図3 CD38を介する細胞内蛋白質チロシンリン酸化の機構;Fc受容体IIの介在

　活性酸素産生に関連があると考えられる細胞内の初期応答について解析し、レチノイン酸で分化したHL-60細胞を抗CD38mAb,HB-7,で刺激すると、細胞内蛋白質のチロシンリン酸化が亢進することが見い出された。細胞内チロシンキナーゼ活性の上昇は人工基質を用いても確認され、また、非受容体型チロシンキナーゼの一つであるSykがHB-7刺激によってチロシンリン酸化されることも見い出され、抗CD38mAb刺激はチロシンキナーゼを活性化することが明かにされた。

　CD38のアミノ末端側細胞内領域には、サイトカイン受容体などの種々のシグナル伝達分子に存在するチロシンキナーゼの活性化に必要な共通配列は見い出されない。シグナル伝達におけるCD38の細胞内領域の役割を解析するために、CD38のアミノ末端側細胞内領域を欠く種々の変異体をTHP-1細胞に発現させて検討を加えた。その結果、いずれの変異体を発現させた細胞においてもHB-7刺激によるチロシンリン酸化は亢進し、そのシグナル伝達に細胞内領域は関与しないことが示唆された。すなわち、CD38にはその細胞外領域を介して相互作用する何らかの分子が存在し、その分子を介して細胞内にチロシンリン酸化のシグナルを伝達すると推定された。

CD38のシグナルを細胞外で仲介する分子としてのFc受容体IIの同定

　チロシンリン酸化へのシグナル伝達にCD38と相互作用する分子の介在が推定されたので、HL-60細胞においてHB-7刺激によるチロシンリン酸化の基質を解析した結果、その基質蛋白質の中にCblとHS-1が含まれることが明かにされた。既知の受容体刺激との比較検討から、HB-7刺激はIgGのFc部分に対する受容体(FcR)の架橋刺激に類似することが見い出された。

　ヒトFcRにはI,II,IIIの3種類のサブタイプが存在するが、HB-7刺激はFcRII架橋刺激と類似した。FcRIIの架橋刺激によってFcRII自身がチロシンリン酸化されるが、HB-7刺激によっても同様のチロシンリン酸化が観察された。また抗FcRII抗体を前処理することにより、HB-7刺激によるチロシンリン酸化の亢進が阻害された。以上の結果から、CD38は直接または間接的にFcRIIと相互作用し、FcRIIの経路を介して細胞内にチロシンリン酸化のシグナルを伝達する可能性が示唆された。
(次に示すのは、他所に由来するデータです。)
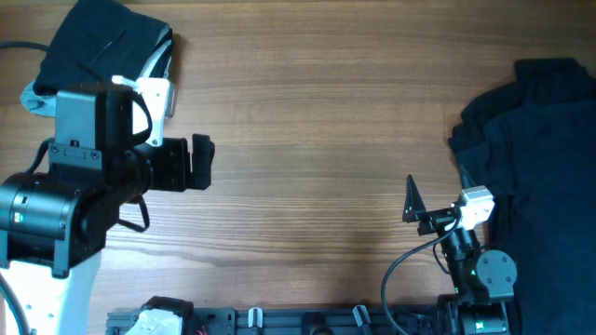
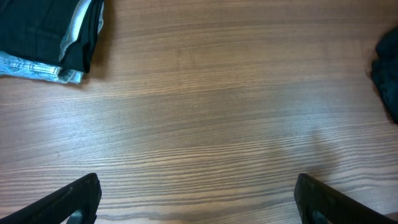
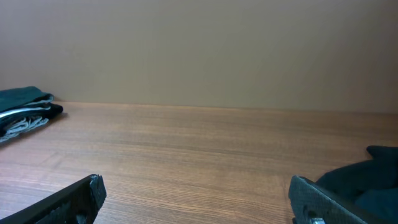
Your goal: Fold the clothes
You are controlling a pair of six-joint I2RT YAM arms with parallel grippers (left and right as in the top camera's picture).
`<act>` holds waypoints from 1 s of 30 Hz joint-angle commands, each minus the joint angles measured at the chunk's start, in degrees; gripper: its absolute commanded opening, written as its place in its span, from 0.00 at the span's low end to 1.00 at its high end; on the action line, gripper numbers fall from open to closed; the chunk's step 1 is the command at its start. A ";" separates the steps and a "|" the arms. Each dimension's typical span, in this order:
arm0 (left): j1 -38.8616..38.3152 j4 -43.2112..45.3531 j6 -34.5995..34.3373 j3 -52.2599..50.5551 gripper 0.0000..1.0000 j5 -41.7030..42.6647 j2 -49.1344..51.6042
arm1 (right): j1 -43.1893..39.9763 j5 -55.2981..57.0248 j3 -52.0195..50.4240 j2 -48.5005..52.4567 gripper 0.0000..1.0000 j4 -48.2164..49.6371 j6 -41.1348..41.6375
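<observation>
Progress: folded stack [image 1: 102,42] lies behind left end effector [image 2: 198,193]. Crumpled dark garment [image 1: 531,121] beside right end effector [image 3: 196,190] judged not yet folded. Both end effectors spread, empty.

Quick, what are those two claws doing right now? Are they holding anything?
Left gripper: open, holding nothing.
Right gripper: open, holding nothing.
</observation>
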 commanded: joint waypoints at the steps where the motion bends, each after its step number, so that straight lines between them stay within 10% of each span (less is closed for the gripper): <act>1: -0.35 0.17 -0.70 -0.04 1.00 -0.42 -1.79 | -0.35 -1.09 -0.26 -0.37 1.00 0.33 -0.72; 6: 3.63 18.47 -0.70 -11.34 1.00 0.76 -15.17 | -0.35 -1.11 -0.26 -0.37 1.00 0.33 -0.72; 21: 4.85 81.48 -0.81 -88.89 1.00 0.76 -64.87 | -0.35 -1.09 -0.26 -0.37 1.00 0.33 -0.72; 30: 4.83 77.33 -0.76 -94.97 1.00 0.76 -67.34 | -0.35 -1.11 -0.26 -0.37 1.00 0.33 -0.70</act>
　CD38とfMLP受容体を発現したTHP-1細胞において、fMLP刺激による活性酸素産生は、HB-7刺激と同様にFcRII架橋刺激によっても相乗的に増強された。このHB-7の作用は抗FcRII抗体で前処理することにより阻害され、HB-7刺激による生理的応答が細胞内のチロシンリン酸化と相関していることが明かにされた。

　以上を要するに、本論文はCD38を介する細胞の生理応答と細胞内蛋白質のチロシンリン酸化が密接に関連することを明らかにしている。また、CD38刺激によりSyk,Cbl,HS-1,FcRIIなどの細胞内機能蛋白質がチロシンリン酸化され、このチロシンリン酸化へのシグナル伝達にCD38の細胞内領域は必要なく、CD38が細胞外でFcRIIと相互作用することを見い出している。種々の血球系細胞に対してCD38刺激は様々な生理作用を惹起するが、本論文は、少なくともその一部がFcRIIを介した作用であることを明かにしている。これらの知見は、今後のCD38の生理的役割の解明に大きな手掛かりを提供するものであり、博士(薬学)の学位論文として十分な価値があるものと認められる。